The Swede shot a 1-under 71 Sunday at the Dubai Ladies Masters, finishing six shots behind winner Anja Monke after an eight-foot birdie at No. 18 drew a standing ovation from the packed gallery.

Sorenstam raised her putter to acknowledge the crowd and then hugged caddie Terry McNamara.

``I felt at peace. I really felt very content,'' she said. ``I walked up to hit my third shot on the 18th, and I felt the breeze coming in, and it was just a really comfortable feeling. I saw some players standing behind the 18th green, that gave me a tear.
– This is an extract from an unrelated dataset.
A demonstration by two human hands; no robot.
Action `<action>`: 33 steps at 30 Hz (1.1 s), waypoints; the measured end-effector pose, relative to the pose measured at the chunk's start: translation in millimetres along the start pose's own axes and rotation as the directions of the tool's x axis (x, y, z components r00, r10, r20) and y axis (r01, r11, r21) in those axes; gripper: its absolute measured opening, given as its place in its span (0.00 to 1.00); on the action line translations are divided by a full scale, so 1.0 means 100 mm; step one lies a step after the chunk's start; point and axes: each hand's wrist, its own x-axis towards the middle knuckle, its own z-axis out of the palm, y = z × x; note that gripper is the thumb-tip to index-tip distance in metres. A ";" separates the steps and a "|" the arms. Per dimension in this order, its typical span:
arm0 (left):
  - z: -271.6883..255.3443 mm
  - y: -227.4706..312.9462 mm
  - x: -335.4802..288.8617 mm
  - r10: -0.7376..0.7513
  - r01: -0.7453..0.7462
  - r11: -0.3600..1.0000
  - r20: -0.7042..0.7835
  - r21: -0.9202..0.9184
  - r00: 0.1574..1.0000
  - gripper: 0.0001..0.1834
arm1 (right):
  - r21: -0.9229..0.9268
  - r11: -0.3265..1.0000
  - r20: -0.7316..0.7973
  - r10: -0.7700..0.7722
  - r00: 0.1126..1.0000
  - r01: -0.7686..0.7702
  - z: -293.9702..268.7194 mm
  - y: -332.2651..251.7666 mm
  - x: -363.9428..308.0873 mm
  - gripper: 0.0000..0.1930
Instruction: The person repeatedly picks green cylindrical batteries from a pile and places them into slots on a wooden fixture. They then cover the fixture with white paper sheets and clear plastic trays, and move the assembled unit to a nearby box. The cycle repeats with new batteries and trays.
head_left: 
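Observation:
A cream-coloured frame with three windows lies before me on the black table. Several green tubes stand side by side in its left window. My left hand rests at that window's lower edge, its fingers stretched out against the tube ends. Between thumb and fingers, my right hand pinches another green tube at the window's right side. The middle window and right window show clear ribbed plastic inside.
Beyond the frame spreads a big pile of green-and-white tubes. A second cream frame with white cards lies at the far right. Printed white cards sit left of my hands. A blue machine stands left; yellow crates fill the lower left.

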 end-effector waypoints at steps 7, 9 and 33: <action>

I saw my parents and my family and that give me a tear.''

Sorenstam, who is retiring to focus on family and business interests, led the tournament after the second round, but shot a 75 on Saturday to torpedoe her hopes for a third straight title at the season-ending tournament on the Ladies European Tour.

``I have had many farewells since I announced my decision some five months back, but this one was special,'' she said. ``I started my career with LET, and it is fitting to end it with an LET event.

Monke shot a 68 to protect her overnight lead, finishing at 13-under 275. Veronica Zorzi of Italy was second, three strokes behind the German, with British veteran Laura Davies another shot back in third.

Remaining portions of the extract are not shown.